Many of these can be fixed within a spreadsheet editor, but I wanted a simple command that could clean up all of my issues. I settled on two Linux command line tools –
iconv and gawk.

The following command uses
iconv to convert the Connections.csv file to ASCII and delete any characters it can’t print.

iconv -f utf-8 -t ascii -c Connections.csv > Connections-Ascii.csv

The gawk command is more of a beast, but I felt it was less complex than doing a python script.

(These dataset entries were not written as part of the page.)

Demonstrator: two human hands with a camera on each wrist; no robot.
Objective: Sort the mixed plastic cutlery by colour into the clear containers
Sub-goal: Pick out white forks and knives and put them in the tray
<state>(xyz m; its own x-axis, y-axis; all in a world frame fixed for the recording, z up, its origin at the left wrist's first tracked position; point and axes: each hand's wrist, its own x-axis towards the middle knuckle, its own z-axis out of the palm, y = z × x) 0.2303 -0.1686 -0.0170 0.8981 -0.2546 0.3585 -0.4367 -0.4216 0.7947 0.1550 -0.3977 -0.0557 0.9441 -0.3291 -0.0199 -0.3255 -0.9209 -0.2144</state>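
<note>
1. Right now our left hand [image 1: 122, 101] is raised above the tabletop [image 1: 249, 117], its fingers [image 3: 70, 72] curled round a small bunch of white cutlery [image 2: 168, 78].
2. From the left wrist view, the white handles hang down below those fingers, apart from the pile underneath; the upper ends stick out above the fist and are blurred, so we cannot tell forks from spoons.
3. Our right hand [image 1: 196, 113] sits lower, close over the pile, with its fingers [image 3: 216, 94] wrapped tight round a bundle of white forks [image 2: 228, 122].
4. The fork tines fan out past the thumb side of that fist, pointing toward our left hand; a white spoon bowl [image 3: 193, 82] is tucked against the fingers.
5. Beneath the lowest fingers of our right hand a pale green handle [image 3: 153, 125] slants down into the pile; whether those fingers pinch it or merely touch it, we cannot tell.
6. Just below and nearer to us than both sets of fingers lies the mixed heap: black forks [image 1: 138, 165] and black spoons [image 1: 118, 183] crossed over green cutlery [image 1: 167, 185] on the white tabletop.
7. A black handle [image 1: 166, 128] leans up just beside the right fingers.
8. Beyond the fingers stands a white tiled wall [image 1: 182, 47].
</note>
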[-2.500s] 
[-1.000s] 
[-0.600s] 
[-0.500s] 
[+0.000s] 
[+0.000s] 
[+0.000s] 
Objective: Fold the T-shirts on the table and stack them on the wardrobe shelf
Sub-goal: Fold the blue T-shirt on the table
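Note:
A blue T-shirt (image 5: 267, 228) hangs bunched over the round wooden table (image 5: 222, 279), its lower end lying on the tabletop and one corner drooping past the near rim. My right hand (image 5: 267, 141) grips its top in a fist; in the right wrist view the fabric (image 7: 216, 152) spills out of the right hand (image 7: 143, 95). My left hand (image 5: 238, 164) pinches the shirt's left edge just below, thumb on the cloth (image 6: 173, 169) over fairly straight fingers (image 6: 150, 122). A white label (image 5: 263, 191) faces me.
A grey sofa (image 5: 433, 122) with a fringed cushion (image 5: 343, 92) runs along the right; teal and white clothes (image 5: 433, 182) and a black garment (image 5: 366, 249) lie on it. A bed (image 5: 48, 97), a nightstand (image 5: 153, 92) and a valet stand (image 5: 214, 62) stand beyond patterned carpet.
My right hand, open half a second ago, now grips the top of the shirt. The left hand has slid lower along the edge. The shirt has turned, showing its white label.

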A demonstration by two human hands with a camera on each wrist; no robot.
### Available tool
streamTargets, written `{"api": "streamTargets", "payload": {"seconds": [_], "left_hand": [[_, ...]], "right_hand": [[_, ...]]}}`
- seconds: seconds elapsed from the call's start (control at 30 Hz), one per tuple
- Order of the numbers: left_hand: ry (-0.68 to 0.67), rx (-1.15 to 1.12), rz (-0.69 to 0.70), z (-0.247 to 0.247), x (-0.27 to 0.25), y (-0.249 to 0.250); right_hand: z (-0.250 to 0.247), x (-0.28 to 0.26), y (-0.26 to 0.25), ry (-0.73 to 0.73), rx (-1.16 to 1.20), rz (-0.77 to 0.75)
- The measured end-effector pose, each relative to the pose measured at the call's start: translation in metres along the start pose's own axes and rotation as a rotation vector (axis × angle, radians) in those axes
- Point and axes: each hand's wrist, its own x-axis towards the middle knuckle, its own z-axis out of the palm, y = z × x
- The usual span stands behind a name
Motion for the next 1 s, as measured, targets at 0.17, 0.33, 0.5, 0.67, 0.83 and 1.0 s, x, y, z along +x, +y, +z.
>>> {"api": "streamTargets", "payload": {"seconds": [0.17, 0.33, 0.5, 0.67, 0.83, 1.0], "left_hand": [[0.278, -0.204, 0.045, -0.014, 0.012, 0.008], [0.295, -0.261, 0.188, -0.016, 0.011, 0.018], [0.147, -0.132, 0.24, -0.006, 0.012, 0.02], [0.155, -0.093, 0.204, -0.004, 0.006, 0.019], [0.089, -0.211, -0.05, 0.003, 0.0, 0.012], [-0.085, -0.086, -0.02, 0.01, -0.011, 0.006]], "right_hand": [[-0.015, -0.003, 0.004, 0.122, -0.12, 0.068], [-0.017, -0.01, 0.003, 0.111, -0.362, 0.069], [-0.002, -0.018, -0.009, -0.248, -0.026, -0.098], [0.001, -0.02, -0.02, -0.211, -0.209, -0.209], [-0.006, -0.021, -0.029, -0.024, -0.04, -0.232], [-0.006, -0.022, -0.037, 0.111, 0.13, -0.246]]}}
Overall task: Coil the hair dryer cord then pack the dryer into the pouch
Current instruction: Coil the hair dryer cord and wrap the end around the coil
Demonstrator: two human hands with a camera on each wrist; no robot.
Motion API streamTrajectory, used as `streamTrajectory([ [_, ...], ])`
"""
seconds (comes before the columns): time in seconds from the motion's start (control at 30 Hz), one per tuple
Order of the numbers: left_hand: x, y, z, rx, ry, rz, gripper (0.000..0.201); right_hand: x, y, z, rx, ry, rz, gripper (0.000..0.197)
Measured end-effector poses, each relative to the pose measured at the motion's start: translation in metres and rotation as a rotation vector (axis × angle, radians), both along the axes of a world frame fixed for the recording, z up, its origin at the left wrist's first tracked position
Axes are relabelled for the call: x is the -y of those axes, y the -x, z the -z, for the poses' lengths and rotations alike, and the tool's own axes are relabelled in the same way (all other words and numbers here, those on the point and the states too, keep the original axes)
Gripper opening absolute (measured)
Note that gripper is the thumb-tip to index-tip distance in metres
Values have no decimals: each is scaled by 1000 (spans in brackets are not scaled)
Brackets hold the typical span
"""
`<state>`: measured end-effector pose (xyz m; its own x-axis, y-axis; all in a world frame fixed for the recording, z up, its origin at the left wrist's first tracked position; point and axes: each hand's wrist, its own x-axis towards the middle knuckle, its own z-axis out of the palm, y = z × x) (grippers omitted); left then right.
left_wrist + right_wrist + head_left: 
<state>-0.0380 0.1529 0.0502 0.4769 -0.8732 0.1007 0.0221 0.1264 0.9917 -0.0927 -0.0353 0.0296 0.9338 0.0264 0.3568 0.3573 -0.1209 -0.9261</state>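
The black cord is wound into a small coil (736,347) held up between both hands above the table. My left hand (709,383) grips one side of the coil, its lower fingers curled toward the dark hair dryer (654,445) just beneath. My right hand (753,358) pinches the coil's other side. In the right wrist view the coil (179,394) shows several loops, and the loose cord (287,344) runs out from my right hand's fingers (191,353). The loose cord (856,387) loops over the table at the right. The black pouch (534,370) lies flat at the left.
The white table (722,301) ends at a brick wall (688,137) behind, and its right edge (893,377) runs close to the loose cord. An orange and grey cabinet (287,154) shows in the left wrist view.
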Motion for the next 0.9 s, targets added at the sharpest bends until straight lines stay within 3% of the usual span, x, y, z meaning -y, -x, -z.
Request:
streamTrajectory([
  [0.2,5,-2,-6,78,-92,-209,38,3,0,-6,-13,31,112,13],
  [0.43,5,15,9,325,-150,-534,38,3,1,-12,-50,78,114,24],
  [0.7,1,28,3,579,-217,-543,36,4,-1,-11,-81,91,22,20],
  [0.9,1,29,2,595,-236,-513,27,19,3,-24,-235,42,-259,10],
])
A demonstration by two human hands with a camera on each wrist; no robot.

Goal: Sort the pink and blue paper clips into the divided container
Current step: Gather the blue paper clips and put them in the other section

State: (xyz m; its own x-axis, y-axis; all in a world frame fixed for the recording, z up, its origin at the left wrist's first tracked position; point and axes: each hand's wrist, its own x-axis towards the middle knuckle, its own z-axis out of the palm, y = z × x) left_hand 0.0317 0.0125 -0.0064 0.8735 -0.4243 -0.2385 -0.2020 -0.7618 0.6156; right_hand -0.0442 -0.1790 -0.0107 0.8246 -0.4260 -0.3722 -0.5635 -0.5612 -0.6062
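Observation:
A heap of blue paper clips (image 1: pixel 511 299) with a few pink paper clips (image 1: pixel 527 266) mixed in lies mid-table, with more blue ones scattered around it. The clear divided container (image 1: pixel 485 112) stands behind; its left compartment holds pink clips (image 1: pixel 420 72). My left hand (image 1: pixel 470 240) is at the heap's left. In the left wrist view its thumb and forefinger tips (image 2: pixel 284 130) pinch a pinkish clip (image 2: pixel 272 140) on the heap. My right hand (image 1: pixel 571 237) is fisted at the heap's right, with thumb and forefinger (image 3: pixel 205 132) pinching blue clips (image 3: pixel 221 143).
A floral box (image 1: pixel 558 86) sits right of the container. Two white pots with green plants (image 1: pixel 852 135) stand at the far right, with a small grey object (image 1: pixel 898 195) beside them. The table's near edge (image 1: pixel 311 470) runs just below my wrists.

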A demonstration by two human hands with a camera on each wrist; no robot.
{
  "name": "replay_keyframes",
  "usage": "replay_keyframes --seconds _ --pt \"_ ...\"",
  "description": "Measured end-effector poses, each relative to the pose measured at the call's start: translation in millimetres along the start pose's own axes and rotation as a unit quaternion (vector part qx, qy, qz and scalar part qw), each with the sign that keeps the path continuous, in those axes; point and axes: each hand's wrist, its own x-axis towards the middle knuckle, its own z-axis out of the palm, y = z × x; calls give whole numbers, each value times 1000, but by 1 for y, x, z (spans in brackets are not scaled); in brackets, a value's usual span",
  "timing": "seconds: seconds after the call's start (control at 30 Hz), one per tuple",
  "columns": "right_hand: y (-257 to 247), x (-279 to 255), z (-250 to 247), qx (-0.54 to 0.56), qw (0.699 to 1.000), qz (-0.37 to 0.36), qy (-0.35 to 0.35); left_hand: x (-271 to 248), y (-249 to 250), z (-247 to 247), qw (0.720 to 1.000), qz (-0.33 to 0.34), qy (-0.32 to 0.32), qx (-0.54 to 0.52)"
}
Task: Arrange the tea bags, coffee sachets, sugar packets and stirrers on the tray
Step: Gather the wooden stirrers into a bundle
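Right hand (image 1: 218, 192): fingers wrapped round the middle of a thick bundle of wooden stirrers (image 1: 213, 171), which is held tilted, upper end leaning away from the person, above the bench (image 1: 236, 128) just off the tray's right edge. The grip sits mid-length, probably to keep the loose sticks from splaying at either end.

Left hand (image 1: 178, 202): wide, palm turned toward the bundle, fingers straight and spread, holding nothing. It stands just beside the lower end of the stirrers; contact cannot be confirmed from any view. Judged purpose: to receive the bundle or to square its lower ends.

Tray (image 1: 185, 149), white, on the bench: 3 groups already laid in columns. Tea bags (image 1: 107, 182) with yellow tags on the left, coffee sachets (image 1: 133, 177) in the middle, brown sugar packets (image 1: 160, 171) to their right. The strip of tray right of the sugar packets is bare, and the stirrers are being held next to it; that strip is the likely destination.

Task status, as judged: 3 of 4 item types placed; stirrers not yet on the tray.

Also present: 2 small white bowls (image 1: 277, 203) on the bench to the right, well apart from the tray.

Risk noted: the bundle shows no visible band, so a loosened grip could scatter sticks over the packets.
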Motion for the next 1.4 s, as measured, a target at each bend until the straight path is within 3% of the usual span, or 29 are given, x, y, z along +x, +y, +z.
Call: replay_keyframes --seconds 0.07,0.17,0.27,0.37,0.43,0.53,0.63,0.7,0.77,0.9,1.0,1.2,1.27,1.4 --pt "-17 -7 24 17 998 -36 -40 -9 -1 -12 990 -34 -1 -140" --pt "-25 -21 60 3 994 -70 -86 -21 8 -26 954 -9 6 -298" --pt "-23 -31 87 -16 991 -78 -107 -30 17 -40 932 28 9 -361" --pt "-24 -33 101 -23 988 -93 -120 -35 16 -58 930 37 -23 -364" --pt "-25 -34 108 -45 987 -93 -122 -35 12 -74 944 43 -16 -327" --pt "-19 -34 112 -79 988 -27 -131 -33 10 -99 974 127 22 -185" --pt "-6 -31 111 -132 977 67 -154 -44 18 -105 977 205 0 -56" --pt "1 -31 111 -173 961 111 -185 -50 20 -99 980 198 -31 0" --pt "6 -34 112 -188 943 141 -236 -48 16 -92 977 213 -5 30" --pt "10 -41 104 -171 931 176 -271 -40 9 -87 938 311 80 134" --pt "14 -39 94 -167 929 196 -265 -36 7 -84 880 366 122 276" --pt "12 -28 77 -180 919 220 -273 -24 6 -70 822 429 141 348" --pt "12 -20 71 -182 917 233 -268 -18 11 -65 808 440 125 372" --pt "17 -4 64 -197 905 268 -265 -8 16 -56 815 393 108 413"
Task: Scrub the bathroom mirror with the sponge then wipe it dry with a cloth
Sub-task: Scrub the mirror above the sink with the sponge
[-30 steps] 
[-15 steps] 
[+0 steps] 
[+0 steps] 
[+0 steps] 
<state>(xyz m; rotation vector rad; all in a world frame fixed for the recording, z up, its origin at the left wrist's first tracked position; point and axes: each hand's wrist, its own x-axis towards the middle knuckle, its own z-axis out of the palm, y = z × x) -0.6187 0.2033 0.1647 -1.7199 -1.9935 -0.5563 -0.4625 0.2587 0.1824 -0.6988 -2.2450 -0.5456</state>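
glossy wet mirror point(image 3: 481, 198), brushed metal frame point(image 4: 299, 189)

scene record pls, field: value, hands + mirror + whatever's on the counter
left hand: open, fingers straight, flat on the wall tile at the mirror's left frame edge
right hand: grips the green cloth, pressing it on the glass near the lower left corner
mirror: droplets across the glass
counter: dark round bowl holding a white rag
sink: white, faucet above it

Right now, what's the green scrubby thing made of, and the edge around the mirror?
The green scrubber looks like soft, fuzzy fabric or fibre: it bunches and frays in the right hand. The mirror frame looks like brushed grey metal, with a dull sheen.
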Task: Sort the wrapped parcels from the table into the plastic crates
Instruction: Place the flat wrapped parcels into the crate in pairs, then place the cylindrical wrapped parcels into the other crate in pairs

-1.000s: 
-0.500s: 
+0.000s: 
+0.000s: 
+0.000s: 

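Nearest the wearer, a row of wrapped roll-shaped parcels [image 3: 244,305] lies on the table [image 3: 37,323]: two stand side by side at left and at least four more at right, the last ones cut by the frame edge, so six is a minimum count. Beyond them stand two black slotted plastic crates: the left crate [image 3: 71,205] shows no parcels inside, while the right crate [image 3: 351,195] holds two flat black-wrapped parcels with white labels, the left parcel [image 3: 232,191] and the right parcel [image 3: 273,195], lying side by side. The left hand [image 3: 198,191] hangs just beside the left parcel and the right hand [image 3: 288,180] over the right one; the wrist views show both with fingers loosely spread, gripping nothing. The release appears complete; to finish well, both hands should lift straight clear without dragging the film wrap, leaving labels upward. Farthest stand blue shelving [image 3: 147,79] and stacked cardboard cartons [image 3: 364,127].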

gawk -vFPAT='([^,]*)|("[^"]+")' -vOFS=, '{gsub(/,/," ",$1); gsub(/,/," ",$2); gsub(/,/," ",$4); gsub(/,/," ",$5); gsub(/"/, "", $2); gsub (/"/, "", $4); gsub (/"/, "", $5); split($2, a, " ", seps); split($1, b, " ", seps); c = b[1]; if (length(b[2]) > length(b[1])) {c=b[2];}; if (length($4)>5) { print c " " a[1],$4,$5}; }' Connections-Ascii.csv | tr -d '"' > ConnectionsClean.csv

This command reads the Connections-Ascii.csv we created with the iconv tool and outputs it to ConnectionsClean.csv. The command line performs a variety of cleanups including removing names of users that put a comma in their names such as “Ron Gula, CISSP”, removing quotations around names and jobs and dropping names that are shorter like “R Gula”.

The file
ConnectionsClean.csv should be moved to a location where it can be uploaded into the Polarity user interface. In my case, I moved it to my main OS X system and imported all of my contacts. Polarity gives you a preview of the data you are loading and also a row count so you can verify that 100% of your data got included.

Conclusion

My ideal use case is to have this sort of work done in an automated fashion. Unfortunately, until LinkedIn makes it easier to automate the export of your connection list, this will be a manual process or require the introduction of third-party tools which have full access to your LinkedIn data.

But the results I’ve had are really worth the integration effort! Now as I do my work and process email, read news, watch security talks, look at companies, .etc. Polarity enables be to be easily reminded of how connected we all really are and how small the world really is.